EXERCISE DIRECTIONS: Copy out, precisely as given, the lines from the line with "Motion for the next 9" to the end of the entries that follow.

DATA TO USE:
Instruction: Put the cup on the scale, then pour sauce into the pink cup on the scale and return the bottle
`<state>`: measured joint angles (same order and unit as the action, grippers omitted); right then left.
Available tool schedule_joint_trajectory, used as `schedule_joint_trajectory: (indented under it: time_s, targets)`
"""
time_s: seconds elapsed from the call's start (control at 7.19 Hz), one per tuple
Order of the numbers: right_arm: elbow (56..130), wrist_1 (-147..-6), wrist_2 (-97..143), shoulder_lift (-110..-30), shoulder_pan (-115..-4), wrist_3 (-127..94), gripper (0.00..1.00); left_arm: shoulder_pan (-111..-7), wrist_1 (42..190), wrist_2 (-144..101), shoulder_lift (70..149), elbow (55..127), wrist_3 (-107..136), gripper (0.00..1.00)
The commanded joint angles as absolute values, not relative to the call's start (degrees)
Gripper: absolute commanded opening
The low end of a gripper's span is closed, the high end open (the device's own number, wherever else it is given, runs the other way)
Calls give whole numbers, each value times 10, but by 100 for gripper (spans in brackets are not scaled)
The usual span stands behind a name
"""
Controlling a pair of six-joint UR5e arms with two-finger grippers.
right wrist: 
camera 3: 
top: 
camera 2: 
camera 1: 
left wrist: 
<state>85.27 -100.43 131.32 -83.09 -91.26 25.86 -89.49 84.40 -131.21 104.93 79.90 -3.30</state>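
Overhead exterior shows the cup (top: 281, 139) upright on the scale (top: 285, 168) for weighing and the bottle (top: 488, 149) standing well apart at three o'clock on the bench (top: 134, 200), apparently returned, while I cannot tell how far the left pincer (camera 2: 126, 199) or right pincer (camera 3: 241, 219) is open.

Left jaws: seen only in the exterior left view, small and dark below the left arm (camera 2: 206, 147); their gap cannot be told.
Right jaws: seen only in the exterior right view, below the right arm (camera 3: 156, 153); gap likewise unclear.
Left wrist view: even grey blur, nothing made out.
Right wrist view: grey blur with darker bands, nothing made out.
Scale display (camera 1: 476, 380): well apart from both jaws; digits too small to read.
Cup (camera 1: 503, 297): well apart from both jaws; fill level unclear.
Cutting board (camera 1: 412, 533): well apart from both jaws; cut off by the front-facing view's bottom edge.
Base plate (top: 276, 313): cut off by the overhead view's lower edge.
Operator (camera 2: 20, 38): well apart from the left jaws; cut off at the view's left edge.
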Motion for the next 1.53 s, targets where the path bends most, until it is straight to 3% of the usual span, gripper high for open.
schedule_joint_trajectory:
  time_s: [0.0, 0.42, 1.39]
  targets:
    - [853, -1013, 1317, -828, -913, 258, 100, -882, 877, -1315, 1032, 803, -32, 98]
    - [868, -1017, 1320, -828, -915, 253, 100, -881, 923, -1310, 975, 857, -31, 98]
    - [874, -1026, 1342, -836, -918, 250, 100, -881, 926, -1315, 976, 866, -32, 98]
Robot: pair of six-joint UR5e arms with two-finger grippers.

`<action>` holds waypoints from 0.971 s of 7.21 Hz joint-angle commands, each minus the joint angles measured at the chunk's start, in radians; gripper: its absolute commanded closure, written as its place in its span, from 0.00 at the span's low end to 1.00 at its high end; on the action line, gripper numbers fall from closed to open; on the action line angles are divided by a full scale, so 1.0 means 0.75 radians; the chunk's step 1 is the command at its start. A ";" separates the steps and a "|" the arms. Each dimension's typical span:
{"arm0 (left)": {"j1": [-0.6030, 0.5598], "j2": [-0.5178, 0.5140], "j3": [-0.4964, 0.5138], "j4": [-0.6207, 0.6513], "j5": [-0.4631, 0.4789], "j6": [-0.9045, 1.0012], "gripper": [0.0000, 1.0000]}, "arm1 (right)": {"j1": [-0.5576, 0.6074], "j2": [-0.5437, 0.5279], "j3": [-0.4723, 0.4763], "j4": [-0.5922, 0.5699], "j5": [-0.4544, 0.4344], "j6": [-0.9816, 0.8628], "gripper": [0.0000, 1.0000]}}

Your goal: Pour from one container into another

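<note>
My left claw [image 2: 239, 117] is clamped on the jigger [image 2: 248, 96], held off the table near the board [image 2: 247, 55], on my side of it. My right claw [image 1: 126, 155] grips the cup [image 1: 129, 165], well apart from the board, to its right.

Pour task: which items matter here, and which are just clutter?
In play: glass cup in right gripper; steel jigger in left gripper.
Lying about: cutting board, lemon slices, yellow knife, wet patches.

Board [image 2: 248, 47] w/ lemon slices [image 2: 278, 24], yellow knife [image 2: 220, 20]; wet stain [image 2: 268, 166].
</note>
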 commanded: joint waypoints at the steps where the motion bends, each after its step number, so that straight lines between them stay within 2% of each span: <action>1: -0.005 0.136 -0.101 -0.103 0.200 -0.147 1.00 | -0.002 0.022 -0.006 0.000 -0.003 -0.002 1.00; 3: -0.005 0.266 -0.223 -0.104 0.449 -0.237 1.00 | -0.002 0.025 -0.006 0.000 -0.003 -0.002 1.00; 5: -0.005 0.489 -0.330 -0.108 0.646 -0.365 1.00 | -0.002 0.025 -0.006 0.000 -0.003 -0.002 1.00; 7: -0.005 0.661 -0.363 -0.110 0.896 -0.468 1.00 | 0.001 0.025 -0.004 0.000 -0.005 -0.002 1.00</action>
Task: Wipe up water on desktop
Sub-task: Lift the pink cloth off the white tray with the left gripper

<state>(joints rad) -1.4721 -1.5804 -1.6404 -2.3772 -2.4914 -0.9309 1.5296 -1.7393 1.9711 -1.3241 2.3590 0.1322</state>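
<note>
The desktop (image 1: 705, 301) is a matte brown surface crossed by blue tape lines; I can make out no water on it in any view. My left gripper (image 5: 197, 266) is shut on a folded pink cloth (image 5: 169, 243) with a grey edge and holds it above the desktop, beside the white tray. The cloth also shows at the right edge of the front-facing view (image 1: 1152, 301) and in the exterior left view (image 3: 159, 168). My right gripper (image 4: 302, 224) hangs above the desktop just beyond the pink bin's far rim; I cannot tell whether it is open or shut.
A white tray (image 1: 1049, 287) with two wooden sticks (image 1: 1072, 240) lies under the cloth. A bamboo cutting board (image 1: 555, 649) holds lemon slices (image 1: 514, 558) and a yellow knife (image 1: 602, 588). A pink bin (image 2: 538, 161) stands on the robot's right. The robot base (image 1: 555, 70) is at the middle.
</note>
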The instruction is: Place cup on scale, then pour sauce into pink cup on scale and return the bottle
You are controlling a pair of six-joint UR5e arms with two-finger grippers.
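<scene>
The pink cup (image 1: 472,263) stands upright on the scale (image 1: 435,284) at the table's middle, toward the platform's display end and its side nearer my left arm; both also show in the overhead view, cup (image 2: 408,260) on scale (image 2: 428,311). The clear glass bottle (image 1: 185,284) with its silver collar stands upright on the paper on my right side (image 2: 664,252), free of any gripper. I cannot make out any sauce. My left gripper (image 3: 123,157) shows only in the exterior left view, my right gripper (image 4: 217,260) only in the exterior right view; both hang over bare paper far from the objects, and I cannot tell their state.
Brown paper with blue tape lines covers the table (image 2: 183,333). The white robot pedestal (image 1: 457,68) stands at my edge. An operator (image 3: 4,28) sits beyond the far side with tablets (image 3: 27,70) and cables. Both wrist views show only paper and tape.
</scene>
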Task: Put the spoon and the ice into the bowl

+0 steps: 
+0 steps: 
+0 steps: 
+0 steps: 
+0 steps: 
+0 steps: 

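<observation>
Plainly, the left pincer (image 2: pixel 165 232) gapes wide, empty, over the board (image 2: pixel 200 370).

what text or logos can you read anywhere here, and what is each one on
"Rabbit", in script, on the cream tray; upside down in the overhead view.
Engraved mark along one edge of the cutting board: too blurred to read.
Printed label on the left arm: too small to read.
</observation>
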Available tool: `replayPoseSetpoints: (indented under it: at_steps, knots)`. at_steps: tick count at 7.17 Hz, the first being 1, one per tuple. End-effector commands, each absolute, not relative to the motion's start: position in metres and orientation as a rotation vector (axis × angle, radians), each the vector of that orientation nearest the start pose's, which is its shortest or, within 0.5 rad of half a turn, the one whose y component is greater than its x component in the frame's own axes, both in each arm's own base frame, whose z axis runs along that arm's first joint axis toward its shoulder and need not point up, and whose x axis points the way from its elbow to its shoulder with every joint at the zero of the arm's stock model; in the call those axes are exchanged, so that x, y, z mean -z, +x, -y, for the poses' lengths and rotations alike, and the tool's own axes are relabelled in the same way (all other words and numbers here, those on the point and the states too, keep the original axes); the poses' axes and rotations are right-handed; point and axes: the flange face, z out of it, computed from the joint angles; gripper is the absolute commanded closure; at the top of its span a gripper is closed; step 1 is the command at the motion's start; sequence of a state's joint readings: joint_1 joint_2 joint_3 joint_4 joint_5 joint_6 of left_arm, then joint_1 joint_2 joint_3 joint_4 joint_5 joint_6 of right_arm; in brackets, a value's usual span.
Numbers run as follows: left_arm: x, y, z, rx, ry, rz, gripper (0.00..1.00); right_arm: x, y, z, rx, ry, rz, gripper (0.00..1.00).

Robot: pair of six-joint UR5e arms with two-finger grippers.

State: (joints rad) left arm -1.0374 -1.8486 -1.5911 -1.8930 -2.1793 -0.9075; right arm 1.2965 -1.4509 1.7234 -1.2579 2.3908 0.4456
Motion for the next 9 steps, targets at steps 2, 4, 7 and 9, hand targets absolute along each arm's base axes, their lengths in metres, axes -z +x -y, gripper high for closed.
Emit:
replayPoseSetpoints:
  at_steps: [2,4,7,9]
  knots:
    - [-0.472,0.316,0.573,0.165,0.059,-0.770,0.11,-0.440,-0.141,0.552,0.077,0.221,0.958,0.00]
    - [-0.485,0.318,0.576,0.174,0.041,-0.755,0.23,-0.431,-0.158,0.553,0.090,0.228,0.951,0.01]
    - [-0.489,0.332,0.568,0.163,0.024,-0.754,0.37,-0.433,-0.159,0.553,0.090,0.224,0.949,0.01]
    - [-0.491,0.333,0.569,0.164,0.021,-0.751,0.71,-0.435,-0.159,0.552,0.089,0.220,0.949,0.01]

TASK ANSWER:
Motion for the next 9 steps, targets at steps 2, 4, 7 and 9, hand targets absolute along each arm's base axes, their lengths in metres, axes -z +x -y, gripper high for closed.
Emit:
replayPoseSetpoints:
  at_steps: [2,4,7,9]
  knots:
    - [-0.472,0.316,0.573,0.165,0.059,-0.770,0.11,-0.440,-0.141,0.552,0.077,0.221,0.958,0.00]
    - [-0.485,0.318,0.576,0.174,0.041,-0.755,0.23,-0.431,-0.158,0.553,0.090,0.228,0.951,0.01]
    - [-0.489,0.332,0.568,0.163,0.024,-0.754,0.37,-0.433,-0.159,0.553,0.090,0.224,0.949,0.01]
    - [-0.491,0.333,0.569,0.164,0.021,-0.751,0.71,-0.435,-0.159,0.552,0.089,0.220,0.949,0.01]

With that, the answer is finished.